__WHAT THE TASK ASKS__
Where a record contains an image, leave the image out and print the rest exactly.

__Records from a data collection__

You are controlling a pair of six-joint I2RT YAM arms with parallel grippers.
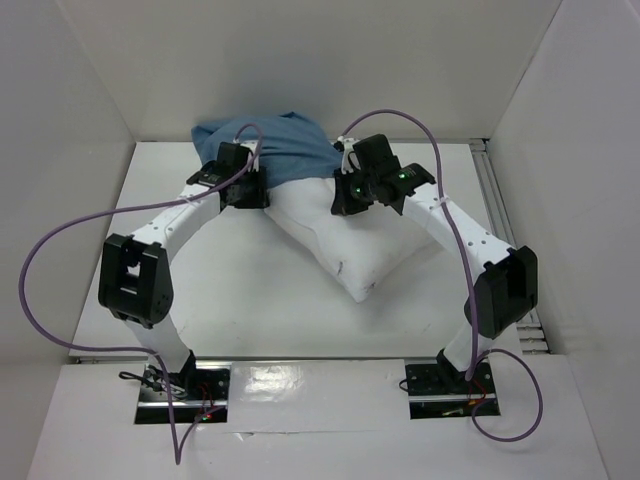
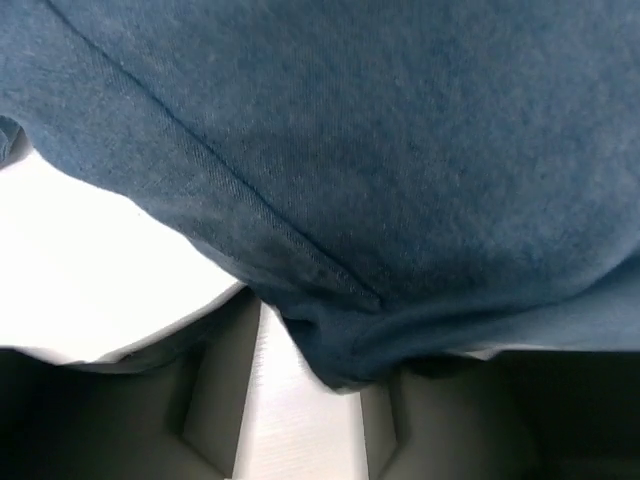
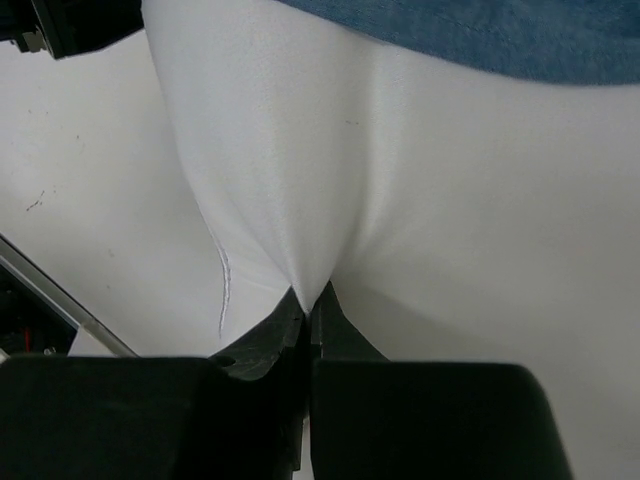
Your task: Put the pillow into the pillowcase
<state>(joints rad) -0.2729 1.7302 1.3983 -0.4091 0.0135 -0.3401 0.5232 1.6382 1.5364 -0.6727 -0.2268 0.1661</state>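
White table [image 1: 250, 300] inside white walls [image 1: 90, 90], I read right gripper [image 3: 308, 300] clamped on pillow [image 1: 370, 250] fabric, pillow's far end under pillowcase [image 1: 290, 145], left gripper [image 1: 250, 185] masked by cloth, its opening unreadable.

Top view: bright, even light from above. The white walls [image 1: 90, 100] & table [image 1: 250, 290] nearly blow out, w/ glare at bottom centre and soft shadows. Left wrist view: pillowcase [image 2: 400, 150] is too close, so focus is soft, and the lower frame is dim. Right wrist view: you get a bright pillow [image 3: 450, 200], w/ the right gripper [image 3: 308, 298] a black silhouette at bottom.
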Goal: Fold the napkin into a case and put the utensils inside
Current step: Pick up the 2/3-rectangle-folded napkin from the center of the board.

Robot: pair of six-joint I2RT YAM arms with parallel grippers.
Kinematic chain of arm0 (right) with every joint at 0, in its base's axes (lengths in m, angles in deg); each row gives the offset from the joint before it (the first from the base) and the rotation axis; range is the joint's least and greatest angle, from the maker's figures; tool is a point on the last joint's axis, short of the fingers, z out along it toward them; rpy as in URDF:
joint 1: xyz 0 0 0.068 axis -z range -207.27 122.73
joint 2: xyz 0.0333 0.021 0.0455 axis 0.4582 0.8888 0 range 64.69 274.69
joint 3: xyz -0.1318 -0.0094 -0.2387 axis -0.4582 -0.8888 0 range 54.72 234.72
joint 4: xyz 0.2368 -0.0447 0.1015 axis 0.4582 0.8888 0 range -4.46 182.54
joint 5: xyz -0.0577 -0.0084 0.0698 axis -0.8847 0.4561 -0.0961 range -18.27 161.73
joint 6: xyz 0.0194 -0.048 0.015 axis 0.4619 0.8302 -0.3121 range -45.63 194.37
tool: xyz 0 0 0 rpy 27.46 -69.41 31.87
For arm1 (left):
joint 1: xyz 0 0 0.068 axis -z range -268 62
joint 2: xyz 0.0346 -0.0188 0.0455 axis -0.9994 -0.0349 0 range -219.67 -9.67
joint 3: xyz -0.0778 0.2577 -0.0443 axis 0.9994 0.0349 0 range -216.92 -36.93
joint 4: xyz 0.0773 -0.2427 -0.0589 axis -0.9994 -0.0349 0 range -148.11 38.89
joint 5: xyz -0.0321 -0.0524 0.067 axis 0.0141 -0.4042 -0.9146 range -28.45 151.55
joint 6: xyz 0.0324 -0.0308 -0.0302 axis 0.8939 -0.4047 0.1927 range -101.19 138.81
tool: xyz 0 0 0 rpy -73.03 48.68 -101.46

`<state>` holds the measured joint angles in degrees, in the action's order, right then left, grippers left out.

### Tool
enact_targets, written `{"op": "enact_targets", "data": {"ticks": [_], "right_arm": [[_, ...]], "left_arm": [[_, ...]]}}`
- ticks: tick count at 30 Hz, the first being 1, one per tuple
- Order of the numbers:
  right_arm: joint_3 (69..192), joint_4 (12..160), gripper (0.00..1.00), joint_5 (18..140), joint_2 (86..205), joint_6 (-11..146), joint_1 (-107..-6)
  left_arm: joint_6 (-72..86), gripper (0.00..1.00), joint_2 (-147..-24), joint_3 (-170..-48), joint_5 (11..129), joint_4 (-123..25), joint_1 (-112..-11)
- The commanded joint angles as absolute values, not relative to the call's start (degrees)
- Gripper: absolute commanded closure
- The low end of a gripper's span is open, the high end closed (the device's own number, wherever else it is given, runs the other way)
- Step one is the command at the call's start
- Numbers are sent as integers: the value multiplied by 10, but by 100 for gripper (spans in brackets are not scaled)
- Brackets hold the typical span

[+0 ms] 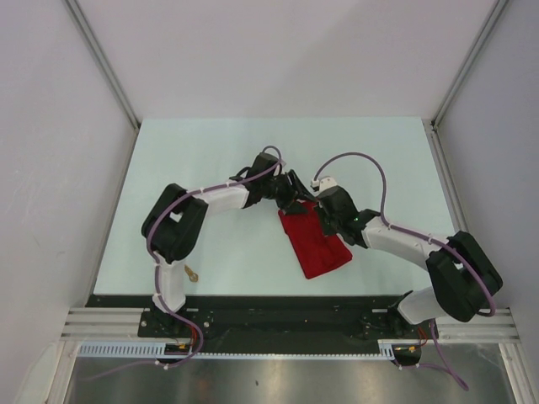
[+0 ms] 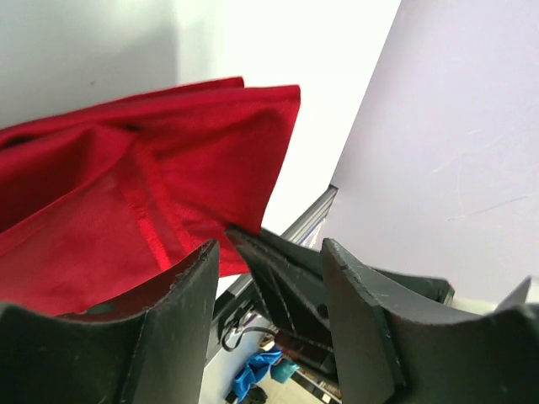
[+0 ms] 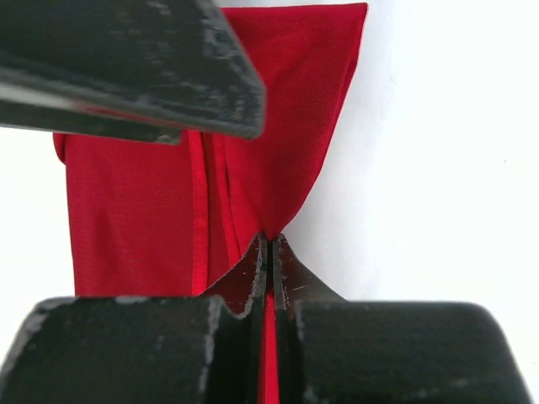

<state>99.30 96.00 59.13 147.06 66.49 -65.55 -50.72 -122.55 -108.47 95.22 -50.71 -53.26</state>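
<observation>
Left arm: bent rightward, left pincer (image 2: 269,246) released, beside the napkin's (image 1: 316,242) far end.
Right arm: reached leftward, right pincer (image 3: 268,244) clenched on napkin's edge.

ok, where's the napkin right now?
Top view: the napkin lies mid-frame, its far end between the grippers; the right gripper pinches its edge, and the left gripper stands open beside it.

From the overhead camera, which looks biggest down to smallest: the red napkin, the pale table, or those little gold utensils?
1. table, by far the largest.
2. napkin, a small patch on it.
3. gold utensils, just a tiny glint.
</observation>
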Motion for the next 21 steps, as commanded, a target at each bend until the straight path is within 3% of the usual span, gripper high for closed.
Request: {"op": "enact_targets", "data": {"ticks": [1, 21], "right_arm": [[996, 920, 100, 590, 1442, 686, -653], [979, 884, 100, 614, 1441, 727, -636]], "left_arm": [[-520, 43, -1237, -1122, 954, -543, -528], [-475, 38, -1281, -1239, 840, -717, -485]]}}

__SOLUTION TO THIS TASK__
You are controlling a pair of six-joint I2RT YAM arms with parallel grippers.
Your task: Put the pillow into the pillowcase
<state>(joints rad) -0.2729 1.7302 1.3983 -0.4091 0.0135 -0.3401 0.5232 1.6382 1.5364 -0.6727 -0.2268 0.1661</state>
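White table [image 1: 250, 300] inside white walls [image 1: 90, 90], I read right gripper [image 3: 308, 300] clamped on pillow [image 1: 370, 250] fabric, pillow's far end under pillowcase [image 1: 290, 145], left gripper [image 1: 250, 185] masked by cloth, its opening unreadable.

Top view: bright, even light from above. The white walls [image 1: 90, 100] & table [image 1: 250, 290] nearly blow out, w/ glare at bottom centre and soft shadows. Left wrist view: pillowcase [image 2: 400, 150] is too close, so focus is soft, and the lower frame is dim. Right wrist view: you get a bright pillow [image 3: 450, 200], w/ the right gripper [image 3: 308, 298] a black silhouette at bottom.
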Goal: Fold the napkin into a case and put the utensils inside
Current step: Pick up the 2/3-rectangle-folded napkin from the center of the board.

Robot: pair of six-joint I2RT YAM arms with parallel grippers.
Kinematic chain of arm0 (right) with every joint at 0, in its base's axes (lengths in m, angles in deg); each row gives the offset from the joint before it (the first from the base) and the rotation axis; range is the joint's least and greatest angle, from the maker's figures; tool is a point on the last joint's axis, short of the fingers, z out along it toward them; rpy as in URDF:
joint 1: xyz 0 0 0.068 axis -z range -207.27 122.73
joint 2: xyz 0.0333 0.021 0.0455 axis 0.4582 0.8888 0 range 64.69 274.69
joint 3: xyz -0.1318 -0.0094 -0.2387 axis -0.4582 -0.8888 0 range 54.72 234.72
joint 4: xyz 0.2368 -0.0447 0.1015 axis 0.4582 0.8888 0 range -4.46 182.54
joint 5: xyz -0.0577 -0.0084 0.0698 axis -0.8847 0.4561 -0.0961 range -18.27 161.73
joint 6: xyz 0.0194 -0.048 0.015 axis 0.4619 0.8302 -0.3121 range -45.63 194.37
tool: xyz 0 0 0 rpy 27.46 -69.41 31.87
For arm1 (left):
joint 1: xyz 0 0 0.068 axis -z range -268 62
joint 2: xyz 0.0346 -0.0188 0.0455 axis -0.9994 -0.0349 0 range -219.67 -9.67
joint 3: xyz -0.0778 0.2577 -0.0443 axis 0.9994 0.0349 0 range -216.92 -36.93
joint 4: xyz 0.0773 -0.2427 -0.0589 axis -0.9994 -0.0349 0 range -148.11 38.89
joint 5: xyz -0.0321 -0.0524 0.067 axis 0.0141 -0.4042 -0.9146 range -28.45 151.55
joint 6: xyz 0.0324 -0.0308 -0.0302 axis 0.8939 -0.4047 0.1927 range -101.19 138.81
tool: xyz 0 0 0 rpy -73.03 48.68 -101.46

`<state>` holds the measured joint angles in degrees, in the action's order, right then left, grippers left out.

### Tool
enact_targets, written `{"op": "enact_targets", "data": {"ticks": [_], "right_arm": [[_, ...]], "left_arm": [[_, ...]]}}`
- ticks: tick count at 30 Hz, the first being 1, one per tuple
- Order of the numbers:
  right_arm: joint_3 (69..192), joint_4 (12..160), gripper (0.00..1.00), joint_5 (18..140), joint_2 (86..205), joint_6 (-11..146), joint_1 (-107..-6)
  left_arm: joint_6 (-72..86), gripper (0.00..1.00), joint_2 (-147..-24), joint_3 (-170..-48), joint_5 (11..129), joint_4 (-123..25), joint_1 (-112..-11)
- The commanded joint angles as absolute values, not relative to the call's start (degrees)
- Gripper: absolute commanded closure
- The low end of a gripper's span is open, the high end closed (the device's own number, wherever else it is given, runs the other way)
- Step one is the command at the call's start
- Numbers are sent as integers: the value multiplied by 10, but by 100 for gripper (spans in brackets are not scaled)
- Brackets hold the typical span

[+0 ms] 
[+0 ms] 
[+0 ms] 

<state>99.30 96.00 59.13 147.06 66.49 -65.55 -50.72 -122.55 -108.47 95.22 -50.71 -53.26</state>
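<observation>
Left arm: bent rightward, left pincer (image 2: 269,246) released, beside the napkin's (image 1: 316,242) far end.
Right arm: reached leftward, right pincer (image 3: 268,244) clenched on napkin's edge.

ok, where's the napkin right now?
Top view: the napkin lies mid-frame, its far end between the grippers; the right gripper pinches its edge, and the left gripper stands open beside it.

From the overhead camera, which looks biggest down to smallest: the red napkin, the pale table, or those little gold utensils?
1. table, by far the largest.
2. napkin, a small patch on it.
3. gold utensils, just a tiny glint.
</observation>
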Motion for the next 21 steps, as commanded, a target at each bend until the straight path is within 3% of the usual span, gripper high for closed.
Request: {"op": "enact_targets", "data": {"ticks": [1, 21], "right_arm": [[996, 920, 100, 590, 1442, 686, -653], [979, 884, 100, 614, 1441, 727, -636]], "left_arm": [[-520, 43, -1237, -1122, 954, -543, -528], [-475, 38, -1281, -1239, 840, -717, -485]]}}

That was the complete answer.